Inside Mandarin Oriental Hyde Park’s New Restaurant

By Mary Lussiana

1 month ago

Thnk Chilean cuisine with local British produce

Mary Lussiana checks out Lucho, the new Chilean restaurant in Mandarin Oriental Hyde Park. 

Restaurant Review: Lucho, Mandarin Oriental Hyde Park

Chilean dishes served on grey and pink placemats.

You have to start with a Cisco Sour (a nod to the man – Francisco, otherwise known as ‘Cisco’ Hernandez – who is behind the launch) while perusing the menu of the newly-opened Lucho in the elegant surroundings of the Mandarin Oriental Hyde Park’s Rosebery room. A room named after the Marquis of Rosebery, a Liberal British Prime Minister in the 19th century, who was once a frequent visitor to these tea rooms.

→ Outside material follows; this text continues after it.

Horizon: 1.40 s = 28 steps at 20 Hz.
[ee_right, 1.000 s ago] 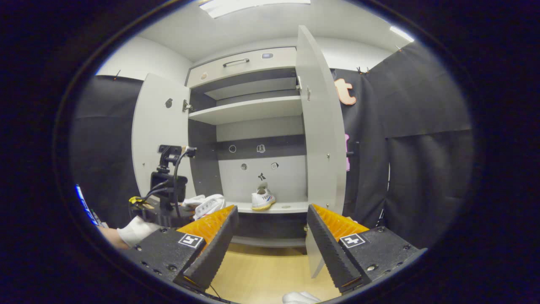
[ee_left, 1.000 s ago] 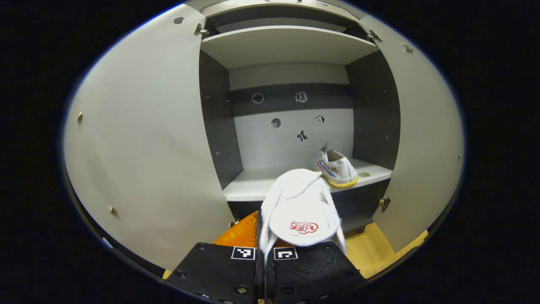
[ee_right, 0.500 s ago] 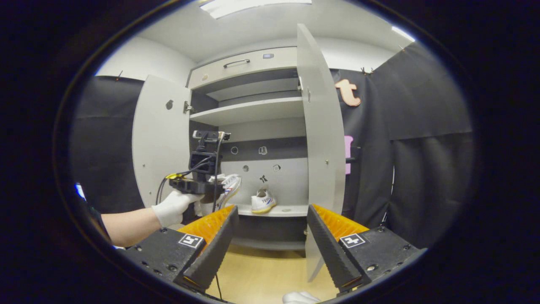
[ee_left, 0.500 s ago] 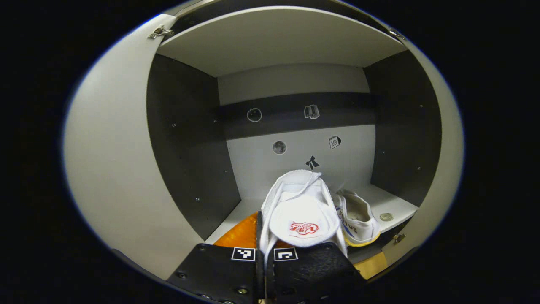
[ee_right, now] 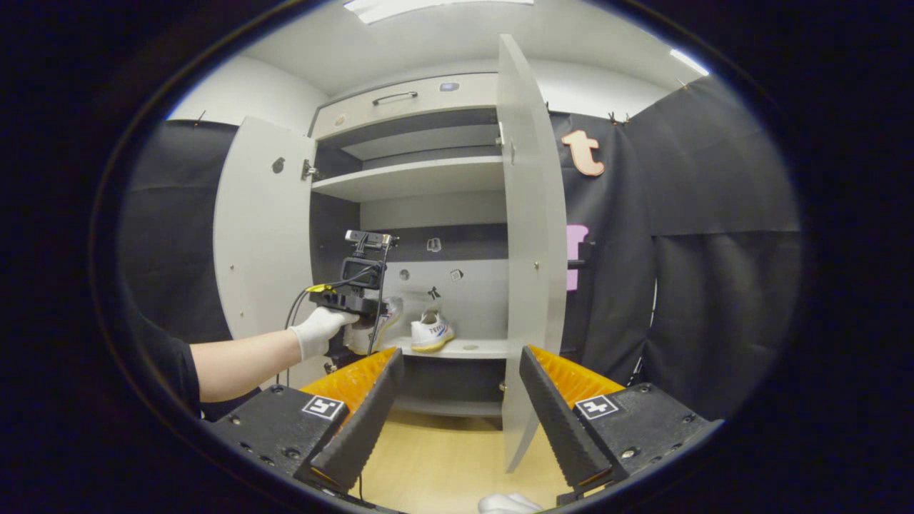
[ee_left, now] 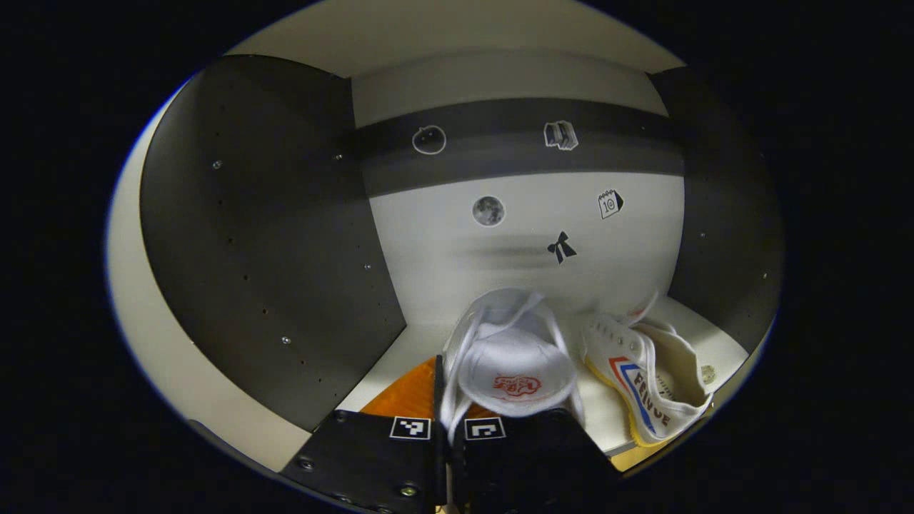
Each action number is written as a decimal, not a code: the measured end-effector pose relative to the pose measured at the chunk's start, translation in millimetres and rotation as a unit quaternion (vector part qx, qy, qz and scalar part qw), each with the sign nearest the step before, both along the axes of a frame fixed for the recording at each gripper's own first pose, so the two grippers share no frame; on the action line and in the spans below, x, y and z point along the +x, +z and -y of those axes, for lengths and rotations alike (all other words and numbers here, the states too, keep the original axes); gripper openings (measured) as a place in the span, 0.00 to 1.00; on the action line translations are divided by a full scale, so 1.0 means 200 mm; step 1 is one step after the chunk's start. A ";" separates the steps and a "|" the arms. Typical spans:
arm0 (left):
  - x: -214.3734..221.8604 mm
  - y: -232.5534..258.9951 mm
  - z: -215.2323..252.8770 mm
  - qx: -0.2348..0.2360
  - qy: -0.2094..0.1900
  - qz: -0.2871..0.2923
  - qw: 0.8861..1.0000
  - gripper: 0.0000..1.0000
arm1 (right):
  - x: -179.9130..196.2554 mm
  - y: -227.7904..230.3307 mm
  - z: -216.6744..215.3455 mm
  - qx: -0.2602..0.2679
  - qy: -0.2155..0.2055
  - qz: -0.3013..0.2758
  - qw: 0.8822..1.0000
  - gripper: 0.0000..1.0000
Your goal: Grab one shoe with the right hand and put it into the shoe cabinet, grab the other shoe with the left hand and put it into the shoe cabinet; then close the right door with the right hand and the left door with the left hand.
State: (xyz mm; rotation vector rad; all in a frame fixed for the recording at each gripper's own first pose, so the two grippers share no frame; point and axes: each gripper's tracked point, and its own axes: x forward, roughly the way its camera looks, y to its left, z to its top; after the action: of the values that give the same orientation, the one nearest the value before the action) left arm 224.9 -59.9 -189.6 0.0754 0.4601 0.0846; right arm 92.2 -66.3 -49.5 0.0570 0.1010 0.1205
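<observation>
Since 1 second ago, the left gripper (ee_left: pixel 448 435) has advanced from outside the shoe cabinet (ee_right: pixel 410 178) into its lower compartment, carrying the second shoe (ee_left: pixel 510 357) above the shelf (ee_left: pixel 400 350). Both doors stand open: the right door (ee_right: pixel 527 250) and the left door (ee_right: pixel 260 228). The first shoe (ee_left: pixel 646 385) already rests on the shelf, just right of the carried one. The left jaws are clamped on the second shoe. The right gripper (ee_right: pixel 457 400) waits outside, jaws spread and empty. Remaining: release shoe 2, then close 2 doors.
</observation>
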 end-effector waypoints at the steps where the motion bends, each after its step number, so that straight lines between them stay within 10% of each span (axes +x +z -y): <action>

You might even stretch to two Cisco Sours, as I did, as the menu is one of those that encourages lingering.  Doubts and questions might well be answered by the man himself, as Cisco is none other than the Executive Chef of the hotel, a bubbly type who appeared more than once at my elbow to tell me that the chillies had come from his mother, and that Lucho was named in honour of his grandfather, more formally known as Luis, who owned a small grocery store in Chile. Apparently, there, in the back of the store, his gatherings for friends and family were legendary. Not just because of the delicious empanadas that were a constant at the table, or the churros con Manjar, beloved by his children; but also because of his creative cocktails, board games that were played long into the night. and his tangible zest for life.    

Lucho's head chef, Francisco. preparing dishes in the dining room.

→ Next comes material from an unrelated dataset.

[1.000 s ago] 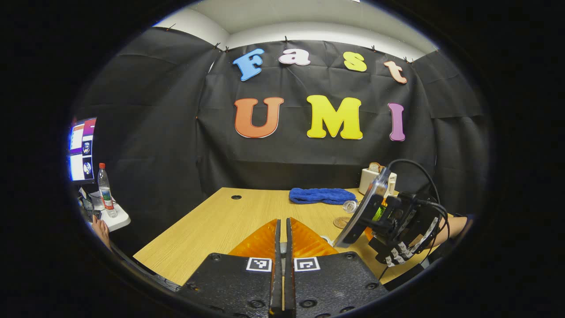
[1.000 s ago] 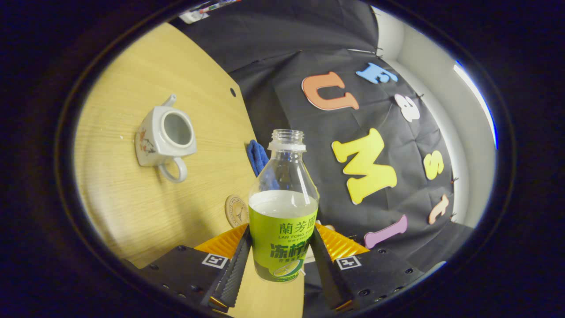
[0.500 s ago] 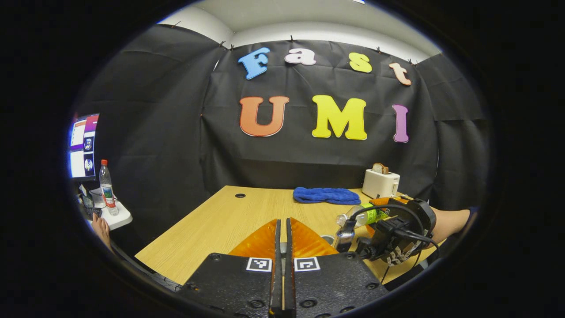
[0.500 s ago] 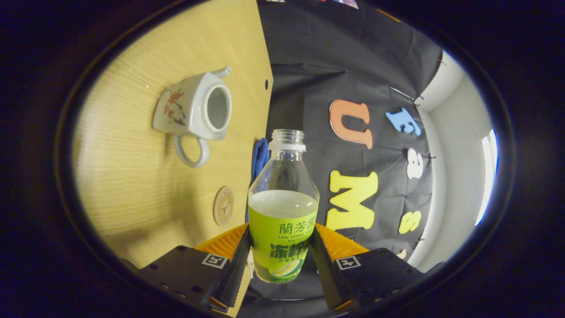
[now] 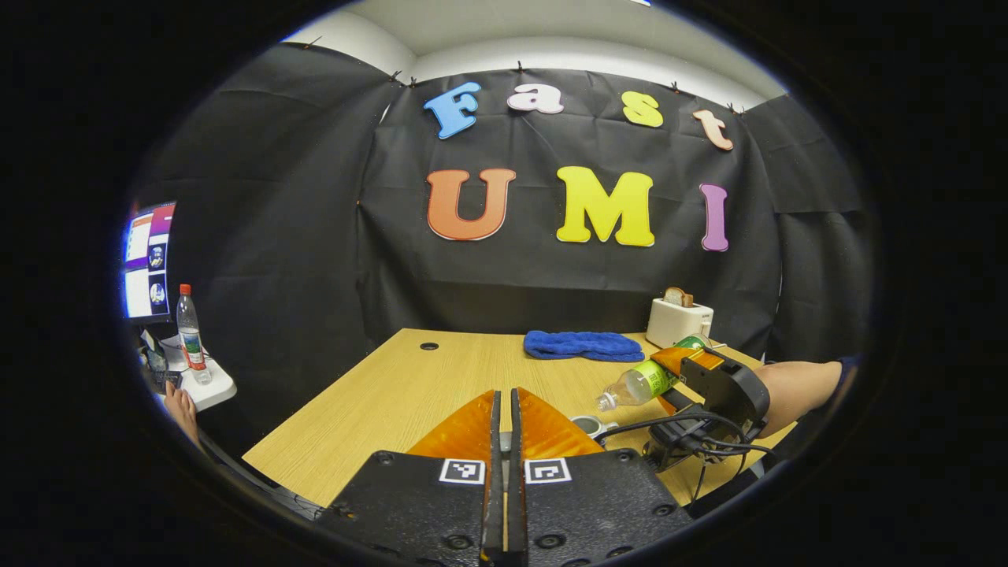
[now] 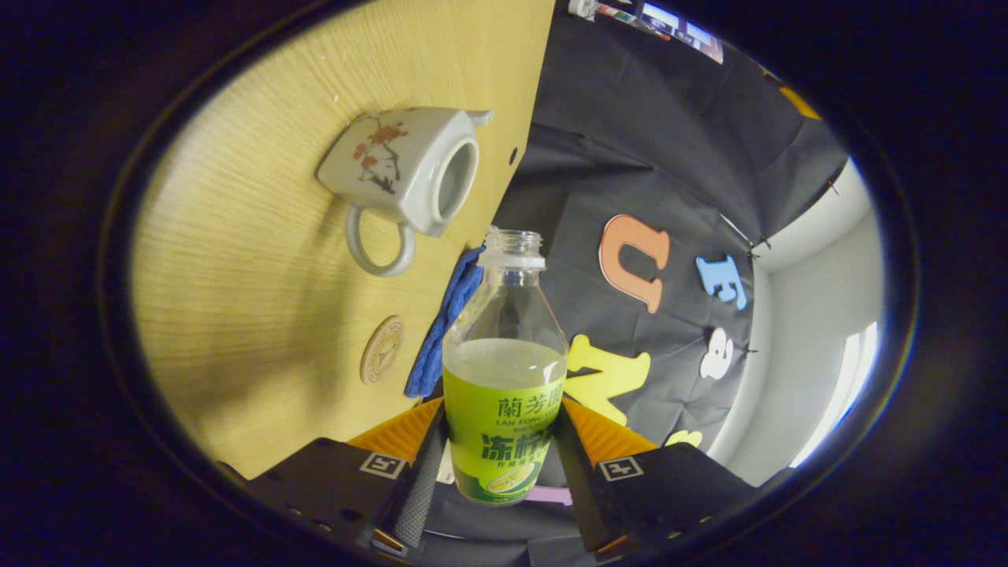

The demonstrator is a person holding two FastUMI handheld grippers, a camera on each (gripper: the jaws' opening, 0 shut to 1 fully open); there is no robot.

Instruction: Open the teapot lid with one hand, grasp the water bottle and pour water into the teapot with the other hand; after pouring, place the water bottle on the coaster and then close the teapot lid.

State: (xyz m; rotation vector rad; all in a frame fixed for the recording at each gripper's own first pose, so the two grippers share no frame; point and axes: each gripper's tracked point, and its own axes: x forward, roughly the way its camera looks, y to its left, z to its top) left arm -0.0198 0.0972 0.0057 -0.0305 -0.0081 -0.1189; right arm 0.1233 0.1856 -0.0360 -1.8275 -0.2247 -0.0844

Of course, here, Cisco has drawn on as many local British ingredients as he can without diluting the South American essence of the menu.  Start with the moreish Dorset Crab Tacos, with guacamole and crispy shallots – one-bite crunchy wonders, with just the right balance of spice and flavour. Or the ceviche Chileno (with seabass from Cornwall), which is mixed with smoked Chilean merkén chilli, coriander, parsley, white onion, lemon juice and avocado. But save room for the tiradito, where hand-dived scallops are served with Dorset crab, trout caviar, charred avocado, tomato salsa and the essential ‘tiger’s milk’ or ‘leche de tigre’, which literally makes the dish.

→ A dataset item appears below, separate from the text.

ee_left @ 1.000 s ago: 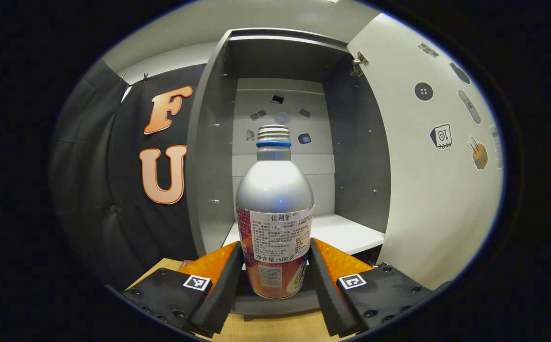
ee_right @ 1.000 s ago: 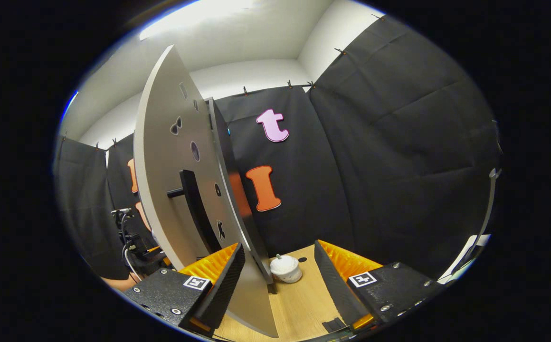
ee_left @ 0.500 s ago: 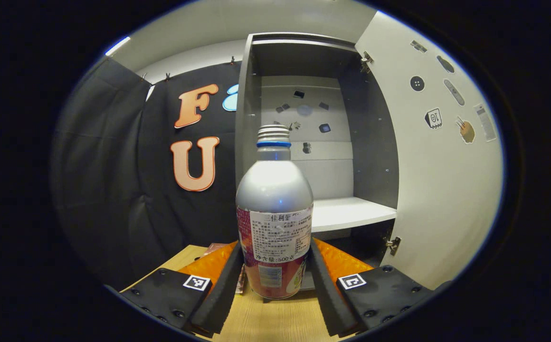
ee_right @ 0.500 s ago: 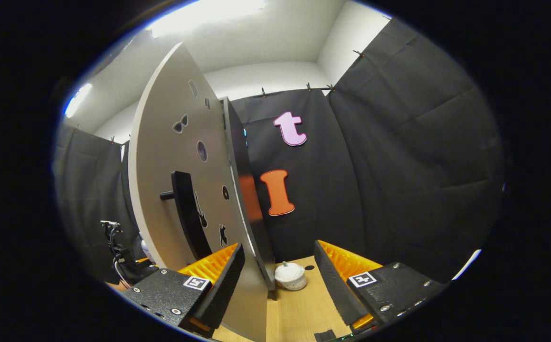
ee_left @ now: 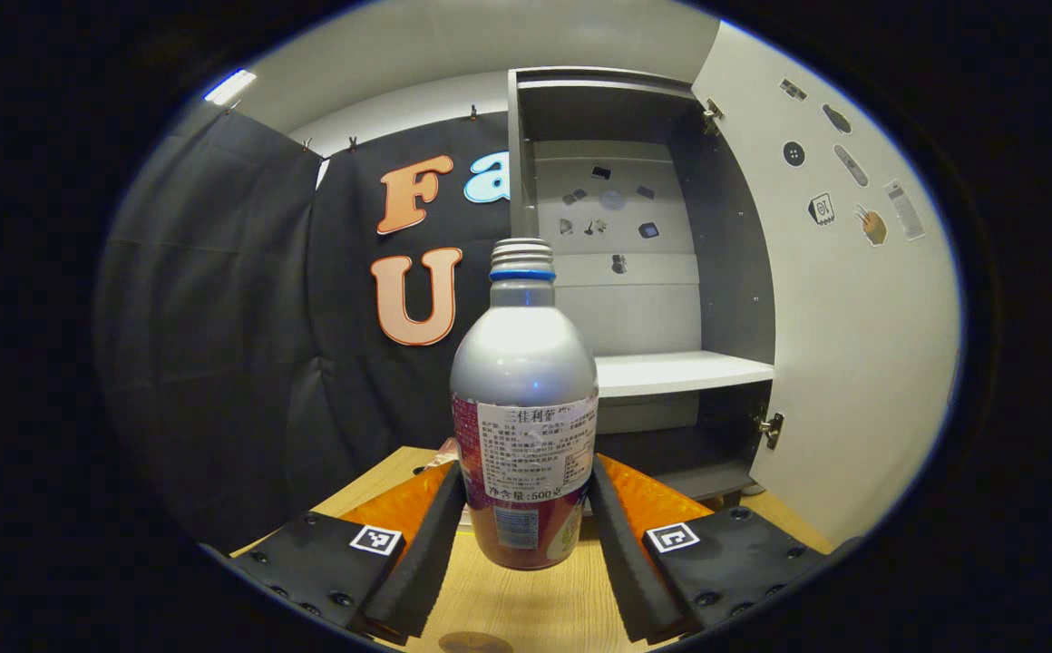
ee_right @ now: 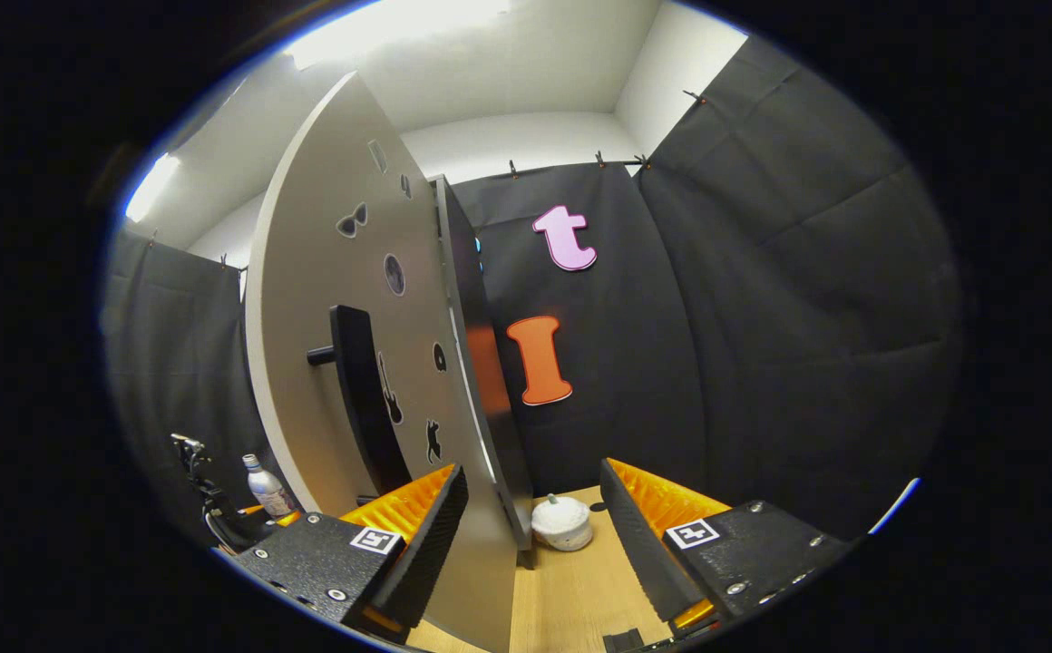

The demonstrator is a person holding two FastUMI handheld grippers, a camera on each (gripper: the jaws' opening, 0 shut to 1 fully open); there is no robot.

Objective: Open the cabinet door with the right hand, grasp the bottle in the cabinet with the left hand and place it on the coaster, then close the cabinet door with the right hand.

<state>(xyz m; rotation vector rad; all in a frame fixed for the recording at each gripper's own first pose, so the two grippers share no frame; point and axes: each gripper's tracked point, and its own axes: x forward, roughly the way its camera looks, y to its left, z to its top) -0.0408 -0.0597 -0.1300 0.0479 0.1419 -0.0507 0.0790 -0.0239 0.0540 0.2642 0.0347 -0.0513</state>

The menu is quite big – and Lucho may well become a regular haunt for lovers of South American food – but on your fist visit, there are some must-haves which will guarantee that you leave feeling like you have just been transported back to Lucho’s store of yesteryear. One such example is the croquettes and chicken stew, with egg yolk emulsion and olive puree, and of course the famous empanadas, a staple in Chile.  These come in three different flavours: cheese and prawns; slow cooked beef and mushroom; and cheese, oregano and tomato.  Main courses range from baked salmon to grilled flat iron steak, but a Sunday special is always the Pollo al Limón.  Grilled baby chicken is marinated in lemon, oregano and garlic and served here with Chilean tomato salad and grilled vegetables.

Chilean dishes served on a dark wooden dining table with a purple cushion in view behind.

Somehow there is always room for the churros, with Manjar sauce and whipped cream.  There was no possibility of saying no to Cisco when he arrived brandishing a plate, despite being full, but as the skies darkened in London’s Hyde Park, nothing could have finished our meal on a better note. Go and see for yourself.


Lucho is open from Thursday to Saturday from 5.30pm to 9pm.  From £60 pp.